Бармен, ирландец внушительных размеров, посмотрел на него сверху вниз.
— Он же сам южанин и ничем от тебя не отличается.
Коделл заткнулся. Судя по некоторым историям, которые он слышал о пристрастиях Гранта к алкоголю, бармен, возможно даже, говорил правду.
Генерал федералов Джо Хукер широко прославился своим пьянством у Уилларда, так что неудивительно, что этот развеселый квартал получил его имя. Коделл сторонился того, что местные жители называли блядским кварталом Хукера. Южане, которые ходили сюда, чтобы посетить такие заведения, как Горячая Духовка мадам Рассел, или притон Ласковой Энни Лайл, быстро опустошили свои карманы. Шулера, карманники, шпана и девицы сами охотились на солдат в сером — с таким же, впрочем, усердием, как они охотились и на солдат в синем. Многие возвращались голыми, некоторые не возвращались вообще.

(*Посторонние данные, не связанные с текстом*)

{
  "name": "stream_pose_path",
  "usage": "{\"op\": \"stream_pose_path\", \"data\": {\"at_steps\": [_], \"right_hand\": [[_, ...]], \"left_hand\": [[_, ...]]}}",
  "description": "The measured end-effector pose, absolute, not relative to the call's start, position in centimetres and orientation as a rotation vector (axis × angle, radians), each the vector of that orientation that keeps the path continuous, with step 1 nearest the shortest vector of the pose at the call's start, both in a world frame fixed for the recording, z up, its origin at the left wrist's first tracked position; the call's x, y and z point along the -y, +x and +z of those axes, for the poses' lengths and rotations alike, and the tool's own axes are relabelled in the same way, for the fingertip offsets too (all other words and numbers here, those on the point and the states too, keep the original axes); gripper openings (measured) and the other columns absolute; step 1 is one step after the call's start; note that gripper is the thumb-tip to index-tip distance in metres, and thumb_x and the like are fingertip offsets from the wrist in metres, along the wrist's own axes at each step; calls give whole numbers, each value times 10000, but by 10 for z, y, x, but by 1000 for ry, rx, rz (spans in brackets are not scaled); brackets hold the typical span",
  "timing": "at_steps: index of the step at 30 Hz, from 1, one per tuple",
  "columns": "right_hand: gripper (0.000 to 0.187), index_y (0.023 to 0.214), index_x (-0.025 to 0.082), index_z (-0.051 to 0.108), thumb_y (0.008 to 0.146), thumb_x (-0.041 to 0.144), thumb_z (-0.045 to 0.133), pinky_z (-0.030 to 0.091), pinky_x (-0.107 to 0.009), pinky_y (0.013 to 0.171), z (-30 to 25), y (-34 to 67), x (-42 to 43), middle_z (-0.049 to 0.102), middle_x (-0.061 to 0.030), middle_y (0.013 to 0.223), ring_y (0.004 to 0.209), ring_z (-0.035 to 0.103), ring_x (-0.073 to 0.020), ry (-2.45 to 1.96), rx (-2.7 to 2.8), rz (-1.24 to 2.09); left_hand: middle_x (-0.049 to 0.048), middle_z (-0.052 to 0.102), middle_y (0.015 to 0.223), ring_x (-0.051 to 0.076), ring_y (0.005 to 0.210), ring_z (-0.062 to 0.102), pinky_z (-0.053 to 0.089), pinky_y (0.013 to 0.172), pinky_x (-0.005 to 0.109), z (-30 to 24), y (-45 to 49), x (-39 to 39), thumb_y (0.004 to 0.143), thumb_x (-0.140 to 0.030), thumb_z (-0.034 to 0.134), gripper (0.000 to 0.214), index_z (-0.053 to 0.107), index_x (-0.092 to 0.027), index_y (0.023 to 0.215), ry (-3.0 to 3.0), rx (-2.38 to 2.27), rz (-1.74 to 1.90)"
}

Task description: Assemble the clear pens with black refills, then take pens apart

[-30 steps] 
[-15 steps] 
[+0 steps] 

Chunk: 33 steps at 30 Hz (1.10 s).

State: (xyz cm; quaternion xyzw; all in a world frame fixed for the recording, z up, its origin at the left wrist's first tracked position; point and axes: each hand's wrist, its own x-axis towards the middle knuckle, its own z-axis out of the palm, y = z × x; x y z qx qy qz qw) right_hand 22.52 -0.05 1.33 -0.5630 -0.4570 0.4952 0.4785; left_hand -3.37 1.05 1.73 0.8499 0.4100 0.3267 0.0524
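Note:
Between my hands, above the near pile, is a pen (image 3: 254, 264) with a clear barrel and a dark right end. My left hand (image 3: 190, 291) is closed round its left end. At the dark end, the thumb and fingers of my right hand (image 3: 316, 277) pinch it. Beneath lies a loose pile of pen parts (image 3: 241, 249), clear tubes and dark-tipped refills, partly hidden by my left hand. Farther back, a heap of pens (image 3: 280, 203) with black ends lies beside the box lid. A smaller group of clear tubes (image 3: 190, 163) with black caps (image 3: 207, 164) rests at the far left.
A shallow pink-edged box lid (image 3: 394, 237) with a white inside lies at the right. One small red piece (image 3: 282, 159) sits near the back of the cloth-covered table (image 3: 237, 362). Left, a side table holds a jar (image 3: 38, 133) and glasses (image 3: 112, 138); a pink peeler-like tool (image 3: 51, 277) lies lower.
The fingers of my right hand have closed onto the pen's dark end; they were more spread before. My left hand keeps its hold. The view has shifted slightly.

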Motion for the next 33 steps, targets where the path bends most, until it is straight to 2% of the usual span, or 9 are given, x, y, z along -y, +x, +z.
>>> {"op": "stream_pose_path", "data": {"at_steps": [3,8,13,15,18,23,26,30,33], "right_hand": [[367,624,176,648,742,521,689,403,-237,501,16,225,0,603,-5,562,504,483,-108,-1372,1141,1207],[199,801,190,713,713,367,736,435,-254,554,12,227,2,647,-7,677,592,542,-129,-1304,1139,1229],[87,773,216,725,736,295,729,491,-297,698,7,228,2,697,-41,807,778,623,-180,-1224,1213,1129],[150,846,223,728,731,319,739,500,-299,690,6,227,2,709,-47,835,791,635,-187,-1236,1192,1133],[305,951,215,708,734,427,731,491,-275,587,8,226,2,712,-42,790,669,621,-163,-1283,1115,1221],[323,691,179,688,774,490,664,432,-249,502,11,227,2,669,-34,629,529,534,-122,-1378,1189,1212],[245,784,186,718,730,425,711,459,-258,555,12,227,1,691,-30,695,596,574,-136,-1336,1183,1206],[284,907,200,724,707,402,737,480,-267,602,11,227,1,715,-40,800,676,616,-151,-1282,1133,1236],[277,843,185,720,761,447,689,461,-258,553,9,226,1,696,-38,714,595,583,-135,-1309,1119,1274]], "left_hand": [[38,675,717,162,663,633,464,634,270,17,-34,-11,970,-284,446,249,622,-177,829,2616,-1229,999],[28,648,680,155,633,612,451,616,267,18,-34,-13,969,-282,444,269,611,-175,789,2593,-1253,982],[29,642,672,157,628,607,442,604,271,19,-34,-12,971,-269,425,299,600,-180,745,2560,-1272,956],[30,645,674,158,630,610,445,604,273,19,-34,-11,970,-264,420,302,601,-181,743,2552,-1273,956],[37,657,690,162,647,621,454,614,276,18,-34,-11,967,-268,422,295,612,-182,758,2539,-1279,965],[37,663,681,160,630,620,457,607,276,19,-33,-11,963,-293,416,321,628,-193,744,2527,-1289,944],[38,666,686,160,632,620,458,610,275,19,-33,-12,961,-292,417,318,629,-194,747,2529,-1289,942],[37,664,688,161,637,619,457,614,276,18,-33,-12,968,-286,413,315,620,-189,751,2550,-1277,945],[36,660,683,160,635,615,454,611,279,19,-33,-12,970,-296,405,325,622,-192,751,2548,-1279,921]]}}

Не считая памятников, Вашингтон оставил Коделла разочарованным. Так же было когда-то и в Ричмонде, в местах, подальше от площади Капитолия. Оба города, казалось, не интересовало ничего, кроме собственных внутренних проблем. Для главных городов великих народов это было как-то противоестественным. В Скалистых горах и округе Нэш также были города, озабоченные только своими собственными проблемами. Однажды, возможно уже скоро, он вернется обратно Нэш и с удовольствием погрузится в его проблемы. Он надеялся, что это будет скоро.
* * *
Оркестр Конфедерации на лужайке Белого дома заиграл «Звездное знамя». Генерал Ли приветствовал колонну, которая прошла перед группой высокопоставленных федеральных должностных лиц, готовившихся принять Вашингтон из рук армии Северной Вирджинии. Флаг Соединенных Штатов был его флагом не так уж давно, и до сих пор пользовался его уважением.
Федералы также имели свой оркестр. Они вернули комплимент, заиграв «Дикси» — не официальный гимн Юга, но мелодию, наиболее приближенную к ней. Следом за тем, стройный человек со светло-каштановой бородой и тремя звездами, на каждом лацкане мундира, вышел из группы своих товарищей и быстро зашагал к ожидающим его офицерам Конфедерации. Он отдал честь.
— Генерал Ли?
Его голос был тихим, с явственным западным акцентом.
Ли откозырял в ответ.
— Генерал Грант, — сказал он официальным тоном, а затем продолжил, уже живее: — Мы встречались раз в Мексике, сэр, хотя, признаюсь, что ваше лицо не кажется мне таким уж знакомым. Несомненно, это из-за бороды.
— Я помню тот день, — сказал Грант. — Я узнал вас сразу, независимо от бороды.
— Вы слишком щедры ко мне, ведь я весь в сером, а вы в таком красивом мундире, — ответил Ли. — Позвольте мне поблагодарить вас за отличный оркестр.
Грант пожал плечами. Его длинная сигара попыхивала в одном углу рта.
— Я не силен в музыке и, боюсь, что различаю только две мелодии: свою «Янки Дудл», и все остальные.
Он произнес эту небольшую шутку привычно, как будто использовал ее много раз до этого.
Ли вежливо рассмеялся, но тут же стал серьезным.
— Пожалуйста поверьте, что я выражаю свое искреннее восхищение тем мастерством, с которым вы справлялись с армией Потомака, генерал Грант. Никогда в ходе войны я прежде не сталкиваются с таким противника, который бы был так упорен в битве.
Бледно-голубые глаза Гранта вспыхнули. Ли сразу понял, как сильно федеральный военачальник переживает, что не может бороться и дальше.
— Если бы не было этих ваших автоматов, генерал Ли, я уверен, что мы бы встретились на улицах Ричмонда, а не здесь.